Pro-Iranian hacking groups have launched a wave of cyberattacks across the Middle East and are increasingly targeting networks in the United States as the war involving Iran intensifies, raising concerns about potential disruption to critical infrastructure and defense-related industries.
Hackers aligned with Tehran claimed responsibility for a major cyberattack on Stryker, a Michigan-based medical technology company, on Wednesday. The attack is part of a broader campaign that has targeted data centers, industrial facilities in Israel, a school in Saudi Arabia, and an airport in Kuwait.
Security analysts say the cyber operations are designed to disrupt Western infrastructure, raise the costs of the war effort, and create economic and technological pressure on companies tied to defense industries.

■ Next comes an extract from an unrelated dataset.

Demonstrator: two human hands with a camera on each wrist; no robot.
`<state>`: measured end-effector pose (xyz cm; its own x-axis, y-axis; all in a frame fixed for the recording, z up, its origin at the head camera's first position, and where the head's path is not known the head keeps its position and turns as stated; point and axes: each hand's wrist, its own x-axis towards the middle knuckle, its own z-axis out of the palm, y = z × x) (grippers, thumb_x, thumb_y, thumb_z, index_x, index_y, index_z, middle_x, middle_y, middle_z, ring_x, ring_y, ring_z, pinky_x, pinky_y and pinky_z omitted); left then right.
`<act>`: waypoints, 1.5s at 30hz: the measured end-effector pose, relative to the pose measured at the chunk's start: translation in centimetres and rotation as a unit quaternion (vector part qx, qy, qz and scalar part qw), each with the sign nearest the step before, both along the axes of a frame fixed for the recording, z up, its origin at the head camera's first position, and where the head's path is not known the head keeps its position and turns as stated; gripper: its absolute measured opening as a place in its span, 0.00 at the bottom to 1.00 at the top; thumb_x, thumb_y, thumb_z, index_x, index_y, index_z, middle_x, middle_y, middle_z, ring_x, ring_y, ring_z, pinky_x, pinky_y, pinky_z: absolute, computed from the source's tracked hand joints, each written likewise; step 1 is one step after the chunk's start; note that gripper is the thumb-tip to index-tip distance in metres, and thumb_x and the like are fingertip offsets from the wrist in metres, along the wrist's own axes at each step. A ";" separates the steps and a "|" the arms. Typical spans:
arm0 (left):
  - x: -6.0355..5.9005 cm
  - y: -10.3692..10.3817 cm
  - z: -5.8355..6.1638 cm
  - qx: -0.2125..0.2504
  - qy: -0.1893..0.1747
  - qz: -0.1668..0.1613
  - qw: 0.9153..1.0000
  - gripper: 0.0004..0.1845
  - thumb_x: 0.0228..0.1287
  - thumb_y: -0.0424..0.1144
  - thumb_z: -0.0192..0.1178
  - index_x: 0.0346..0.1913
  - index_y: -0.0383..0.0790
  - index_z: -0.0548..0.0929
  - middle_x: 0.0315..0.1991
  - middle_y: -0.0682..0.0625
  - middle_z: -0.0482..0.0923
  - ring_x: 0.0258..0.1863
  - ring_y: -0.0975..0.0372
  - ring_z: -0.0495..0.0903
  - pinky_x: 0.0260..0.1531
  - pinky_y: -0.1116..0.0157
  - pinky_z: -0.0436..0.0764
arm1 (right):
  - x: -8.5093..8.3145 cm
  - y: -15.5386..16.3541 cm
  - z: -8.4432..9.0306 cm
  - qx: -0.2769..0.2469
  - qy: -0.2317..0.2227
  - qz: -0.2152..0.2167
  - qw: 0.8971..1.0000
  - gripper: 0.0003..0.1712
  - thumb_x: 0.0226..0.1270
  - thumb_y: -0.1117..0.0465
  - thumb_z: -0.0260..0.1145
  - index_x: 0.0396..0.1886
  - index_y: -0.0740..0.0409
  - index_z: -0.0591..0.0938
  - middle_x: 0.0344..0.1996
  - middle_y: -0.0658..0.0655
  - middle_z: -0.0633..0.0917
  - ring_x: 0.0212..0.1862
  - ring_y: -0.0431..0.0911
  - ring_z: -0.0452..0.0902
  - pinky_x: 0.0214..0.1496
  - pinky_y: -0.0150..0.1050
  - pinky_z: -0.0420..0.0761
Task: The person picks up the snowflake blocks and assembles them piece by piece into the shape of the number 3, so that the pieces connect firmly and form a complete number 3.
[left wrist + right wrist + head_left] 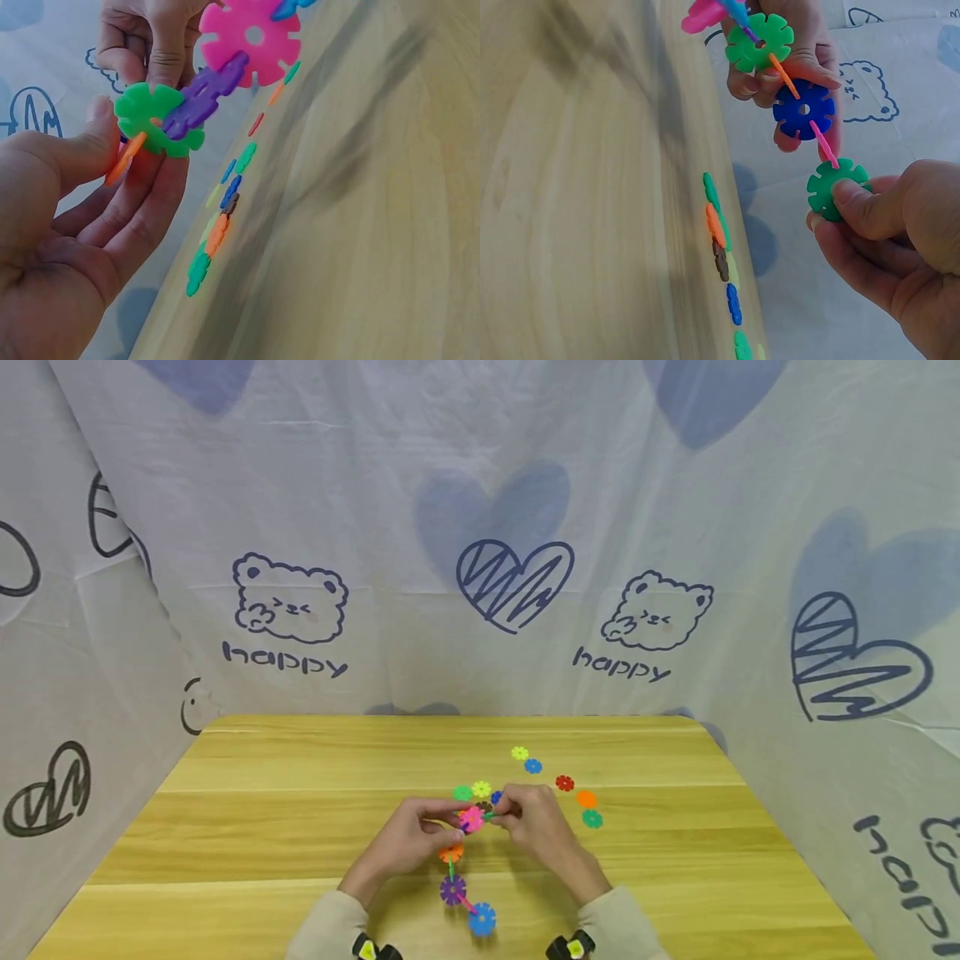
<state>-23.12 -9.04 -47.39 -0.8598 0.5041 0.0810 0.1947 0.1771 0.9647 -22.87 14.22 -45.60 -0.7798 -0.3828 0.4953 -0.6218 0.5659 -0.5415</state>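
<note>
Left hand (408,843) and right hand (536,822) both pinch a chain of colourful plastic snowflake discs (459,868); loose plastic discs (564,783) lie just beyond the right hand on wooden table (262,810).

- Head view: the upper end of the snowflake-disc chain (463,860) was hidden between the left hand (408,843) and the right hand (534,822); the grip on it could not be told.
- Left wrist view: the pink disc (251,37) of the chain was cut off by the top edge.
- Both wrist views: the table (577,187) beside the chain was blurred.
- The loose discs (217,225) beyond the chain showed edge-on; their shapes were unclear.
</note>
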 end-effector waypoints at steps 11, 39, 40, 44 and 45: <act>-0.2 -0.4 -0.6 -0.002 0.013 -0.024 1.000 0.22 0.70 0.30 0.64 0.66 0.31 0.80 0.53 0.32 0.84 0.38 0.61 0.90 0.42 0.67 0.88 | 0.0 -0.3 -0.3 0.014 0.017 0.021 1.000 0.13 0.57 0.78 0.74 0.22 0.60 0.83 0.23 0.56 0.88 0.26 0.41 0.85 0.30 0.23 0.81; -0.2 -0.1 -0.3 0.001 -0.005 -0.015 1.000 0.24 0.70 0.37 0.67 0.65 0.34 0.77 0.54 0.33 0.82 0.40 0.53 0.91 0.41 0.65 0.89 | -1.0 0.7 0.0 0.018 0.017 0.048 0.999 0.04 0.59 0.71 0.76 0.32 0.61 0.89 0.32 0.56 0.91 0.32 0.45 0.88 0.37 0.27 0.86; -0.2 0.0 -0.3 0.001 -0.004 -0.014 1.000 0.23 0.70 0.37 0.67 0.65 0.34 0.77 0.54 0.33 0.83 0.40 0.54 0.91 0.41 0.65 0.89 | -1.0 0.7 0.0 0.016 0.019 0.051 0.998 0.03 0.60 0.71 0.76 0.31 0.61 0.89 0.32 0.56 0.91 0.32 0.45 0.88 0.37 0.28 0.86; -0.3 0.1 -0.3 0.002 -0.008 -0.004 1.000 0.19 0.73 0.40 0.65 0.60 0.35 0.80 0.52 0.35 0.84 0.39 0.58 0.89 0.37 0.66 0.87 | -1.1 0.6 0.1 0.014 0.028 0.058 0.998 0.02 0.61 0.70 0.75 0.30 0.62 0.89 0.31 0.57 0.92 0.32 0.45 0.89 0.37 0.28 0.86; -0.3 0.2 -0.3 0.002 -0.010 -0.001 1.000 0.18 0.74 0.41 0.64 0.59 0.35 0.80 0.51 0.36 0.85 0.38 0.59 0.89 0.36 0.66 0.87 | -1.1 0.5 0.1 0.012 0.028 0.059 0.998 0.03 0.61 0.70 0.75 0.29 0.62 0.89 0.31 0.57 0.92 0.32 0.45 0.89 0.37 0.28 0.86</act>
<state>-23.40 -8.86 -47.71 -0.8600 0.5059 0.0663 0.1764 0.1729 0.9690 -23.98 14.76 -45.55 -0.6995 -0.4833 0.5264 -0.7141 0.4989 -0.4910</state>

The pro-Iranian hacking group Handala claimed responsibility for disrupting Stryker’s systems, saying the attack was retaliation for alleged U.S. strikes that killed Iranian schoolchildren. Experts say the group’s primary aim is not financial gain but data destruction and disruption.
“What distinguishes this group is its clear focus on data destruction rather than financial extortion,” said Ismael Valenzuela, vice president of threat intelligence at the cybersecurity company Arctic Wolf.
According to cybersecurity researchers, pro-Iranian hackers have also attempted to infiltrate surveillance cameras in Middle Eastern countries to improve missile targeting capabilities, highlighting the role cyber operations now play alongside conventional military strategies.
Iran has significantly expanded its cyber warfare capabilities in recent years, building relationships with multiple hacking collectives and investing in offensive digital operations. Groups linked to Tehran have previously targeted U.S. water plants, defense contractors and political campaigns.
In 2024, hackers connected to Iran infiltrated the email systems of the presidential campaign of Donald Trump and attempted to access messaging accounts belonging to both Trump and Joe Biden, according to cybersecurity officials.
Authorities in Poland are also investigating a cyberattack on a nuclear research facility that may have links to Iranian-aligned hackers, although investigators have not ruled out the possibility that another group carried out the attack while posing as Iranian actors.
Experts warn that future cyberattacks may increasingly target “soft” infrastructure such as hospitals, water plants, rail systems and local government networks, which often lack strong cybersecurity defenses.
Former intelligence officer Shaun Williams, now with the cybersecurity firm SentinelOne, said organizations must urgently strengthen their digital defenses. “Patch your systems. Ensure your firewalls and security solutions are up to date. Remove stale accounts. Cyber hygiene is more critical now than ever,” he warned.
While Russia and China remain the largest cyber threats to the United States, analysts say Iran has built a reputation as a disruptive “chaos agent” in cyberspace, capable of causing widespread disruption even with fewer resources.
Researchers from the cybersecurity firm CrowdStrike have already detected increased activity by Russian-linked hackers working in support of Tehran since the conflict began. One group, Z-Pentest, claimed responsibility for breaching several U.S. networks, including those linked to closed-circuit camera systems.
Security officials say the situation remains fluid, warning that further cyberattacks could target Western infrastructure if the conflict escalates or if additional state-aligned hacking groups join the campaign.